To read the 15 Bytes review by Amy Brunvand of 88 Maps, click here.
In Nancy Takacs’ Blue Patina the natural world is deeply embedded in her language. Human existence coincides with the earth’s natural rhythms to create a spatial and temporal topography—what is routine in nature becomes ritual beneath the speaker’s observant eye. The first poem acts as a “proem” or preliminary commentary on what we will encounter: a myriad of observations that contain an undertone of wonder found only by those who have wandered far enough to the edge of a Utah forest or into the center of a foxglove blossom to see what others can’t or won’t notice. Several poems provide a sense of place—namely the rural area of Price, Utah, near where the poet resides. The vastness of the landscape as described in the poem “Utah Map” is contrasted against specific landmarks such as “an American flag/ time and wind ate except/ for a few withered stars” drilled into Balance Rock by “a woman from the town of Elmo,” or an Anasazi granary near Escalante. Other poems are written as a series of calls and responses, the answers lyrical and strange. In one line a botanical word describes best the multiplicity of sight and voices existing throughout the book—rhizome: “I want…[to] know under the surface/how long the trail of rhizome/can be, for one blossom.” Yet, despite the hint of a complex source, the emergence of a linguistic landscape seems effortless. Thus, the gift of these poems: sight on the ground or in the sky—patient, observant, sensory, precise, and always, always exploring.
To read the 15 Bytes review by Danielle Dubrasky of Blue Patina, click here.
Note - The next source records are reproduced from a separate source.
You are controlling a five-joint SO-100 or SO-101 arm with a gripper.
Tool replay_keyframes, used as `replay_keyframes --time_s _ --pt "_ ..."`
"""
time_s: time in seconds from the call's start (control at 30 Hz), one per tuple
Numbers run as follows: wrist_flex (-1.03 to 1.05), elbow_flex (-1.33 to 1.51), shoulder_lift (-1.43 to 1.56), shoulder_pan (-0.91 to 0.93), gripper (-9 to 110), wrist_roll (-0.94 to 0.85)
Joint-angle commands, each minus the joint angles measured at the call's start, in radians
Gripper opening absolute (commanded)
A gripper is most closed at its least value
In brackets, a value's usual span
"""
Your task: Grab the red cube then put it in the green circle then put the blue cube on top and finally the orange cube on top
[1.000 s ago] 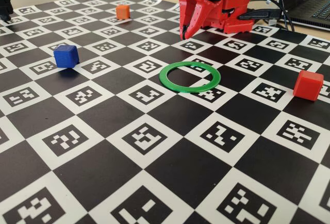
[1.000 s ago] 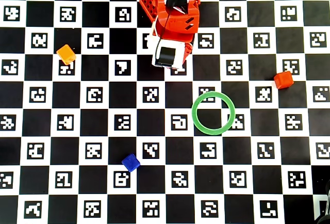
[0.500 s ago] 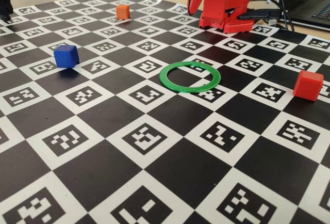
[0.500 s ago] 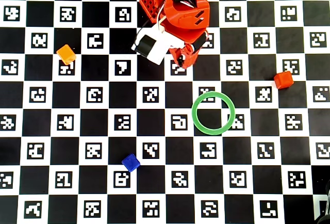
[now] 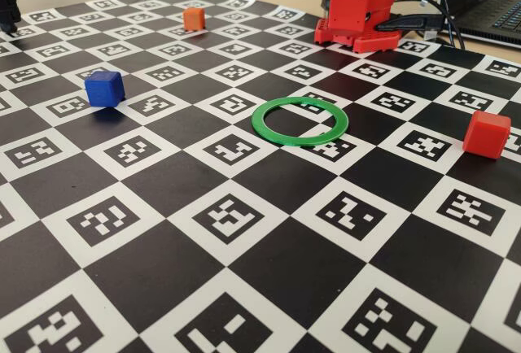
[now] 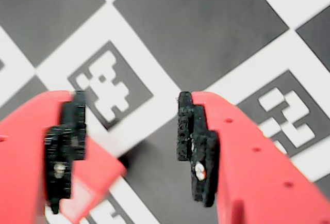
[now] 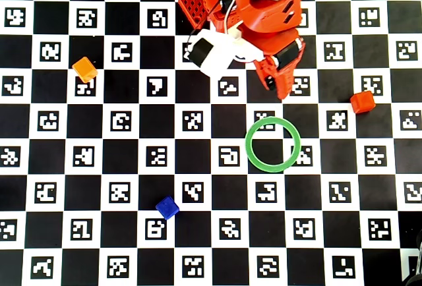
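On top of the desk [image 7: 20, 167] lies a big checkered mat [image 5: 269, 255] with black squares and white squares that have little code marks on them. Next in size is the red robot arm [image 7: 254, 9], standing at the far edge of the mat; in the overhead view it leans toward the right, probably to get closer to the red cube. Its fingers [image 6: 129, 146] are wide open with nothing between them, and the wrist view shows only mat below them. They look ready to grab, but they are not over any cube yet. Then comes the green circle [image 7: 273, 143], a flat ring lying near the middle of the mat with nothing inside it, so no step of the stacking is done. It sits just in front of the fingers, and its edge peeks in at the top of the wrist view. Smallest are the three cubes, all well apart from each other. In the overhead view the red cube [image 7: 362, 102] waits to the right of the ring, the blue cube [image 7: 167, 207] sits lower left, and the orange cube [image 7: 84, 69] sits far left.
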Motion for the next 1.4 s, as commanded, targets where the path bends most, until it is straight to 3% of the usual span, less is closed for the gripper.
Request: replay_keyframes --time_s 0.0,0.6,1.1,1.37 --pt "0.066 -0.229 -0.100 -0.048 20 -0.026" --pt "0.190 -0.595 -0.463 -0.281 44 -0.176" --pt "0.348 -0.879 -0.782 -0.430 41 -0.433" --pt "0.347 -0.979 -0.953 -0.453 41 -0.477"
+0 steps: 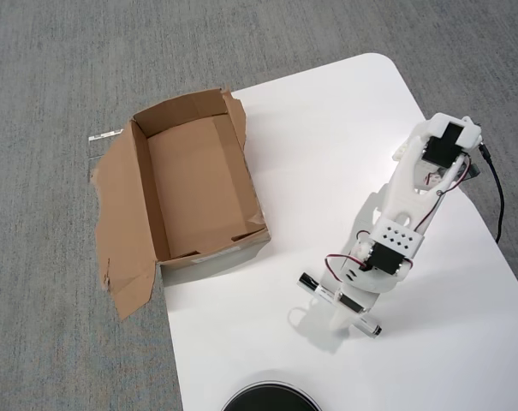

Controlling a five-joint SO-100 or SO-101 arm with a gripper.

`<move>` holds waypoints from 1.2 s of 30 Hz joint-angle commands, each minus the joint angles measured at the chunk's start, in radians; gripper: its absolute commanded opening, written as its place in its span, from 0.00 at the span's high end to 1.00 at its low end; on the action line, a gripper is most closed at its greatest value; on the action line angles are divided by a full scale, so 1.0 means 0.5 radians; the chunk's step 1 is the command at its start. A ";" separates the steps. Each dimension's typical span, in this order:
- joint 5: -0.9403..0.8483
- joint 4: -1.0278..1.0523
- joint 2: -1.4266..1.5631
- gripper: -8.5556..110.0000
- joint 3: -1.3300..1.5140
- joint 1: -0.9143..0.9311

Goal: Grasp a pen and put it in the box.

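My jaws (338,301) sit clenched around the pen (340,301), which lies aslant on the white surface (327,154). The box (186,193) rests open, well apart to the overhead view's left

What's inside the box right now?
Nothing shows inside the box: only its bare brown floor, seen from overhead. The pen lies on the white table, its middle covered by the gripper, so the grip itself cannot be seen.
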 commanded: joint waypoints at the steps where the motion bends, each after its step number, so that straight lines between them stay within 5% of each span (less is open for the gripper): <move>1: -0.008 0.012 0.025 0.71 -0.041 -0.002; 17: -0.008 0.433 -0.018 0.71 -0.035 0.005; 36: -0.011 0.451 -0.052 0.71 -0.066 0.008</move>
A couple hundred years ago, a very wise man prefaced a collection of his own poetry, writing, “The principle object, then, proposed in these Poems, was to choose incidents and situations from common life, and to relate or describe them throughout, as far as was possible, in a selection of language really used by men, and, at the same time, to throw over them a certain colouring of imagination, whereby ordinary things should be presented to the mind in an unusual aspect.” The poems that have been collected in C. Wade Bentley’s What is Mine, sparkle for this very reason. Bentley’s discrete eye for tiny worlds that exist within the moment, his thoughtful meditations on the smallest movements, gestures, and implications show his readers that, in this remarkable existence of ours, the sum of accumulated minutes can be greater than the span of a lifetime. With grace and linguistic dexterity, Bentley has captured, on the page, a hundred seemingly ordinary incidents, but has done so in a luminescent language, reminding us that we can frequently find the greatest significance in some of life’s subtlest and most transient experiences.
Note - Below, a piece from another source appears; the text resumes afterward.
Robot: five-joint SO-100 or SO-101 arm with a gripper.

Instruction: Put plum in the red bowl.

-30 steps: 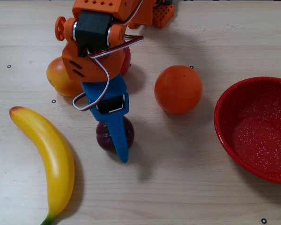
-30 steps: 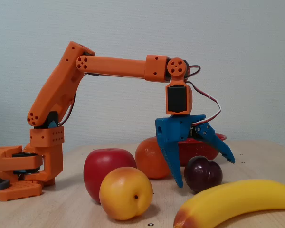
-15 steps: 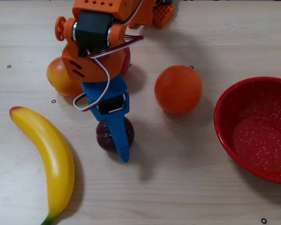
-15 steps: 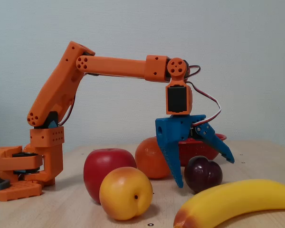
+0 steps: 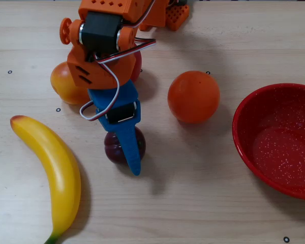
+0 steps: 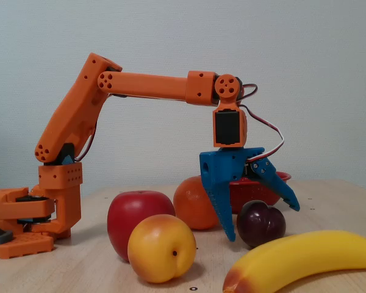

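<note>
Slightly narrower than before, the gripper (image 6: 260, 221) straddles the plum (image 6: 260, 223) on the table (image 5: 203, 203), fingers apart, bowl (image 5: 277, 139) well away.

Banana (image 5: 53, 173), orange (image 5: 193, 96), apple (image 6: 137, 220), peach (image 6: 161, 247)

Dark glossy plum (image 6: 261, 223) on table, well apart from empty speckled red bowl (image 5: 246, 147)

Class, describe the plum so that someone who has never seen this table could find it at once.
Start at the orange arm and follow it down to its blue gripper: the plum sits on the table between the open jaws. It lies behind the banana in the fixed view, and it is the smallest and darkest fruit, glossy purple-maroon with a crease.
</note>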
To read samples of Bentley’s poems featured in 15 Bytes’ Sunday Blog Read, click here.
The winner of the award will be announced in July. Readings by all 3 finalists will be held this summer at a date and location TBD.
15 Bytes and its publisher Artists of Utah thanks everyone who nominated a book for this award and for their support of the literary arts in the Beehive State.
Congratulations to the finalists!
(To see the finalists for fiction, click here. Art book finalists will be announced soon).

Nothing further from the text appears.